*TRY IT*.
Repeat each line of the material below exactly as it appears, minus any pictures.
---------- EXERCISE DATA ----------
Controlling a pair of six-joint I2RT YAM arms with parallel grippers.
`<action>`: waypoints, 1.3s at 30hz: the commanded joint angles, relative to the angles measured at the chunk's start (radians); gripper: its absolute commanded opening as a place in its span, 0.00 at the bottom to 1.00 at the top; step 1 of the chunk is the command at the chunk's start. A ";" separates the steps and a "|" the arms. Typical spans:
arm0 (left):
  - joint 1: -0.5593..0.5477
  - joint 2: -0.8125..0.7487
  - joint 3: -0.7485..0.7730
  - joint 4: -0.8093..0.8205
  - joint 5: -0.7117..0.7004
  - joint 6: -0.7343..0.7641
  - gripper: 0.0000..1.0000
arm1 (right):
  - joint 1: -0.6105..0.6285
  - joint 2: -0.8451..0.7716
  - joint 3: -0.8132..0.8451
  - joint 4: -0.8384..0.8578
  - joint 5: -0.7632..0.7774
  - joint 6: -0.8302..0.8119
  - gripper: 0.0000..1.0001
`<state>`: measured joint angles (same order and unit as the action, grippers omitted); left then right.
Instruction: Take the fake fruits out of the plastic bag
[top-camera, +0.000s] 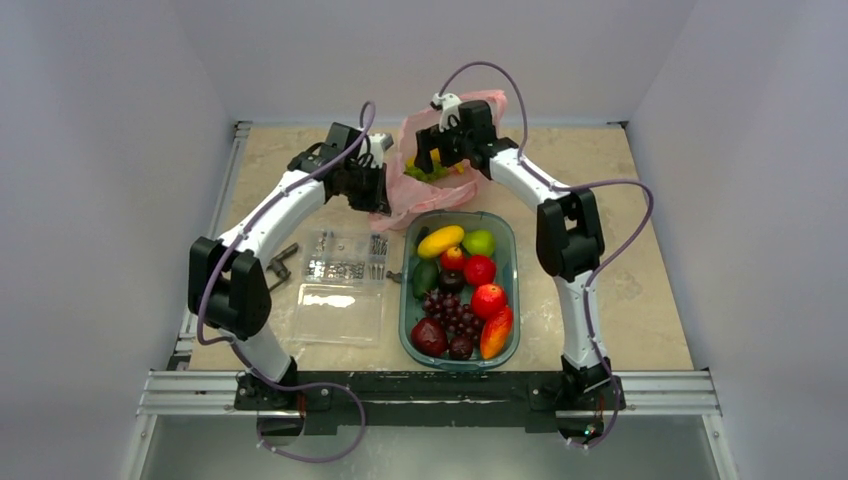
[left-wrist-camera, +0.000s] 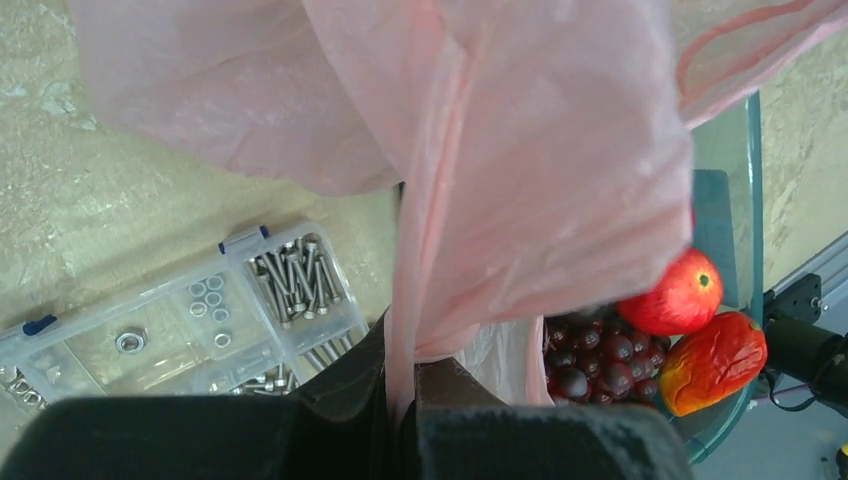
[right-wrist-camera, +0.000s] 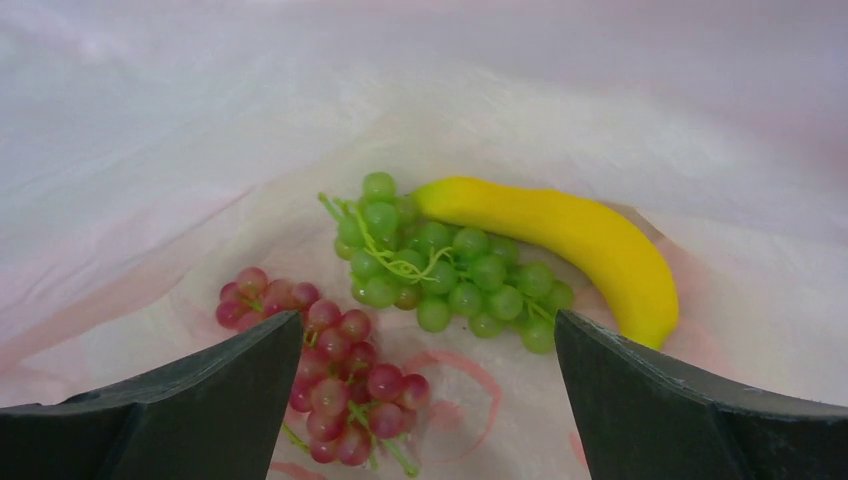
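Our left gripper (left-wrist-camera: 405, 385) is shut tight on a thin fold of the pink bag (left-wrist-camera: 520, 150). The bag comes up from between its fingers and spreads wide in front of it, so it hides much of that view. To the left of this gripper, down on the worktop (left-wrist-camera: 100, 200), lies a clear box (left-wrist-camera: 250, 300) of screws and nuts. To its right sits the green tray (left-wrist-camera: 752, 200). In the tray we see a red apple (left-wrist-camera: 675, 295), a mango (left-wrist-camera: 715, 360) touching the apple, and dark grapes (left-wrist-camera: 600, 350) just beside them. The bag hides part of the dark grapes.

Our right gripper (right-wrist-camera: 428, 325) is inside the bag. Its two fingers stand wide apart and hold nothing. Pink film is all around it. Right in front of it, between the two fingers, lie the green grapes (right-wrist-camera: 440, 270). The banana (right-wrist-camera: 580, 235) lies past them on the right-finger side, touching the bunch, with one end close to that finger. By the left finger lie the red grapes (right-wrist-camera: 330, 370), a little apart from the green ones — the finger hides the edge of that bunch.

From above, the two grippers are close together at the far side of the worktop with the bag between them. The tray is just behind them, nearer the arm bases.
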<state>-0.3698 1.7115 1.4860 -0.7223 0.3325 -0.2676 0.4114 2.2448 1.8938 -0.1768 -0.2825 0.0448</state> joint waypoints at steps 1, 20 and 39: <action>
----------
*WRITTEN REPLY*.
Controlling a pair of six-joint I2RT YAM arms with parallel grippers.
`<action>`: waypoints, 1.3s at 30hz: the commanded joint angles, relative to the angles measured at the chunk's start (radians); gripper: its absolute commanded opening as a place in its span, 0.00 at the bottom to 1.00 at the top; step 1 of the chunk is the command at the chunk's start. A ";" separates the steps and a "|" the arms. Typical spans:
arm0 (left):
  - joint 1: -0.5593..0.5477
  - joint 2: -0.8125..0.7487
  - joint 3: -0.7485..0.7730
  - joint 4: -0.8093..0.8205
  - joint 5: -0.7117..0.7004
  - joint 6: -0.7343..0.7641
  - gripper: 0.0000..1.0000
arm1 (right):
  - joint 1: -0.6105..0.6285
  - joint 2: -0.8451..0.7716
  - joint 3: -0.8132..0.8451
  - joint 4: -0.8384..0.8578
  - joint 5: -0.7632..0.7774
  - joint 6: -0.8302..0.8119
  - gripper: 0.0000..1.0001
`<state>`: measured joint angles (same order and unit as the action, grippers omitted); left then right.
Instruction: Take the fake fruits out of the plastic bag
[top-camera, +0.000s] 
[left-wrist-camera, +0.000s] 
[right-wrist-camera, +0.000s] 
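Our left gripper (left-wrist-camera: 405, 385) is shut tight on a thin fold of the pink bag (left-wrist-camera: 520, 150). The bag comes up from between its fingers and spreads wide in front of it, so it hides much of that view. To the left of this gripper, down on the worktop (left-wrist-camera: 100, 200), lies a clear box (left-wrist-camera: 250, 300) of screws and nuts. To its right sits the green tray (left-wrist-camera: 752, 200). In the tray we see a red apple (left-wrist-camera: 675, 295), a mango (left-wrist-camera: 715, 360) touching the apple, and dark grapes (left-wrist-camera: 600, 350) just beside them. The bag hides part of the dark grapes.

Our right gripper (right-wrist-camera: 428, 325) is inside the bag. Its two fingers stand wide apart and hold nothing. Pink film is all around it. Right in front of it, between the two fingers, lie the green grapes (right-wrist-camera: 440, 270). The banana (right-wrist-camera: 580, 235) lies past them on the right-finger side, touching the bunch, with one end close to that finger. By the left finger lie the red grapes (right-wrist-camera: 330, 370), a little apart from the green ones — the finger hides the edge of that bunch.

From above, the two grippers are close together at the far side of the worktop with the bag between them. The tray is just behind them, nearer the arm bases.
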<state>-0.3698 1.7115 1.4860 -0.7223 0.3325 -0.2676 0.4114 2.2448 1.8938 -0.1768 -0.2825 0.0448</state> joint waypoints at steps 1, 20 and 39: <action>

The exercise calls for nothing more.